The number of requests was still small but growing, he said. Following the events of December 2006, ANZ went out to its tourism-based customers and offered to review their loan arrangements.

Mr Bell said the bank's approach to all lending tended to be reasonably conservative.

"When times are booming it is sometimes hard for customers to understand why we might say 'no' to additional fund requests but over the long term these decisions protect customers as well as the bank," he said.

Westpac Banking Corporation said with a general decline in the economy certain segments of the business sector would find difficulty meeting loan repayments.

The bank's head of Credit and Operational Risk, Ashleigh Matheson, said the bank had taken a sympathetic approach to requests to convert loans to interest only while cash flows were depressed or under pressure.

"If the business cash flow is such that it will have difficulty meeting the principle repayments, there is little point in a bank not accommodating a request to move to interest only or even in some lowly geared businesses, an interest capitalisation period" Mr Matheson said.

"At the end of the day it is about supporting our good customers through difficult times not just being a 'fair weather' banker and deserting them when times are tough," he said.
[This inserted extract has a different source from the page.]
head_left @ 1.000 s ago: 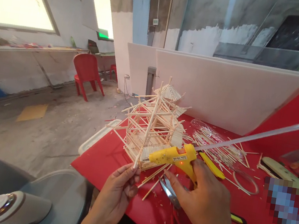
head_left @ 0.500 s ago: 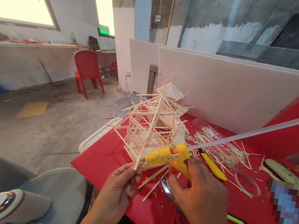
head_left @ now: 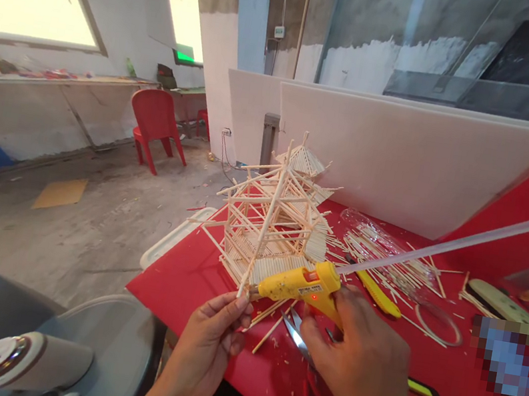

Mr Matheson said the bank had noticed the impact of unemployment on its customer loans.

Many of these borrowers were employed in the construction and tourism segments of the economy and had little chance to find alternative employment until the economy improved, he said.

Mr Matheson said the construction sector had traditionally been driven by foreign investment.

He said while inquiries from offshore had been strong, proposed changes to non-resident borrowing regulations were making Fiji an unattractive proposition when compared to the alternatives available to these often large investors."